▶ _TASK TO COMPLETE_:
Return only the lines from the top of the material through the line marked by "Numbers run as", unaltered.

::: STORED DATA

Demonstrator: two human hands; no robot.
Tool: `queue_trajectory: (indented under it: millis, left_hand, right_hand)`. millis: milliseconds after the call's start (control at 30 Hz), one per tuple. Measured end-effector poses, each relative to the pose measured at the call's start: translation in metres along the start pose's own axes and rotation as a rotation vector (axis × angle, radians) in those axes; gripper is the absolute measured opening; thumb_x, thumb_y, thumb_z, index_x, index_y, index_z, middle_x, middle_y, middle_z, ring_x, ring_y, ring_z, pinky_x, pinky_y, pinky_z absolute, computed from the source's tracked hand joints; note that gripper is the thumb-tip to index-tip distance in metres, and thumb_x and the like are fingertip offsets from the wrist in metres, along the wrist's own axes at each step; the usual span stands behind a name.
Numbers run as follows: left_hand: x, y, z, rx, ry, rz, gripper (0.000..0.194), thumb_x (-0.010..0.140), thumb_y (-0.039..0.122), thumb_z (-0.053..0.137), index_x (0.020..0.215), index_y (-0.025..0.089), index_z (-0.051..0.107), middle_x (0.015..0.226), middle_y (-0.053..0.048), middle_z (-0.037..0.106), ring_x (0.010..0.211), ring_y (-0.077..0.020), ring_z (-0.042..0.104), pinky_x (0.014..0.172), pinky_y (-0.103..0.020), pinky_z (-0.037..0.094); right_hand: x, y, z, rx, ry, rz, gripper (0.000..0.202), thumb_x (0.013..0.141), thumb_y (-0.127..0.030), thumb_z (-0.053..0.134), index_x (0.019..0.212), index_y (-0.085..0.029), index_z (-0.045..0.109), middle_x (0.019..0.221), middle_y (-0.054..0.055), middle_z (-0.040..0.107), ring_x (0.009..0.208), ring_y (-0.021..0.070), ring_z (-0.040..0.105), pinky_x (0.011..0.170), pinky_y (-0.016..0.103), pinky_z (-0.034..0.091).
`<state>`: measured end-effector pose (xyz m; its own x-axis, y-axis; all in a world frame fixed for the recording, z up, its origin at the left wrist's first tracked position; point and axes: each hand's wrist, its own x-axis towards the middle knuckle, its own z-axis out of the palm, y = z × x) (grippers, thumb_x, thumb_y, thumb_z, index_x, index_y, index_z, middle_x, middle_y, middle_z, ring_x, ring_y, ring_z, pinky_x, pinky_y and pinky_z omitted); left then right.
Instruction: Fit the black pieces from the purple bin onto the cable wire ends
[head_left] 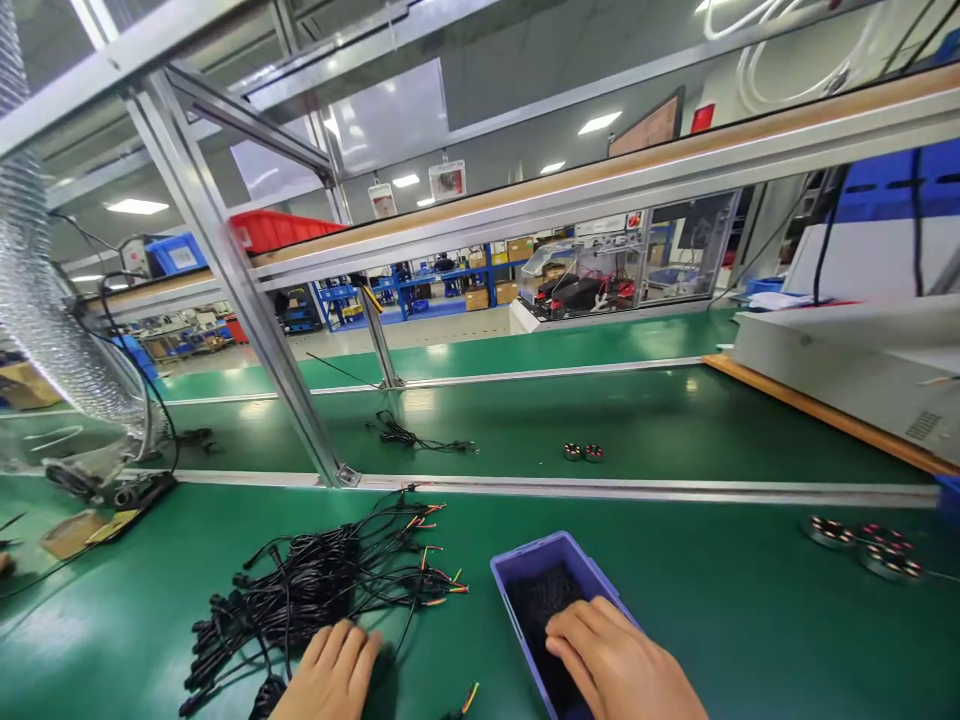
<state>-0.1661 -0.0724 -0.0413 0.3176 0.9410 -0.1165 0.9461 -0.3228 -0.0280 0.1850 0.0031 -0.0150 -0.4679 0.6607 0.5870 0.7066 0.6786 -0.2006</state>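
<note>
"Where are we keeping our right hand (619,655)?"

"We are holding it inside the purple bin (531,559), thumb and fingers drawn together over dark contents (541,598). We are not seeing the fingertips well enough to tell whether they are grasping anything."

"And our left hand (336,668)?"

"We are resting it at five o'clock of the black cable bundle (319,578), fingers together and slightly bent; its underside is hiding, so we cannot tell about a grip."

"How is the bundle lying?"

"It is sprawling on the green worktop (720,625) at nine o'clock of the bin, with coloured wire ends (457,589) pointing towards three."

"What else are we seeing?"

"Two small round parts (583,453) are sitting at the bin's twelve o'clock, beyond the metal rail (637,488), and a loose black cable (405,436) is lying at eleven."
</note>
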Motion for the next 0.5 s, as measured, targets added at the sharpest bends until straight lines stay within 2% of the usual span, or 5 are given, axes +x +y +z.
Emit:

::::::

▶ _ANSWER BOX_:
Demonstrator: two human hands; no robot.
Tool: `queue_trajectory: (indented under it: millis, left_hand, right_hand)`. millis: milliseconds after the call's start (control at 30 Hz), one per tuple. Measured end-effector poses, each relative to the pose measured at the call's start: translation in metres along the start pose's own axes and rotation as a rotation vector (axis × angle, radians) in those axes; gripper is the absolute measured opening; thumb_x, thumb_y, thumb_z, index_x, index_y, index_z, middle_x, middle_y, middle_z, ring_x, ring_y, ring_z, pinky_x, pinky_y, pinky_z absolute, computed from the source's tracked hand joints; note that gripper is the thumb-tip to index-tip distance in metres, and thumb_x and the like are fingertip offsets from the wrist in metres, along the wrist's own axes at each step; the usual span stands behind a name.
Numbers run as follows: left_hand: x, y, z, rx, ry, rz, gripper (0.000..0.194), thumb_x (-0.010..0.140), thumb_y (-0.039..0.122), thumb_z (-0.053..0.137), index_x (0.020..0.215), index_y (-0.025..0.089), index_z (-0.051..0.107), middle_x (0.015..0.226), middle_y (-0.053..0.048), middle_z (-0.037..0.106), ring_x (0.010..0.211), ring_y (-0.077..0.020), ring_z (-0.042..0.104), pinky_x (0.014..0.172), pinky_y (-0.103..0.020), pinky_z (-0.037..0.094); right_hand: x, y, z, rx, ry, rz, gripper (0.000..0.202), thumb_x (0.013..0.141), thumb_y (-0.127..0.030), thumb_z (-0.053..0.134), index_x (0.019..0.212), index_y (-0.085..0.029), index_z (-0.045..0.109), middle_x (0.019..0.221), middle_y (-0.054..0.055), middle_z (-0.040..0.107), ring_x (0.009..0.208), ring_y (-0.021..0.070), ring_z (-0.040..0.105), pinky_x (0.011..0.170), pinky_y (-0.016..0.103), pinky_z (-0.034..0.091).

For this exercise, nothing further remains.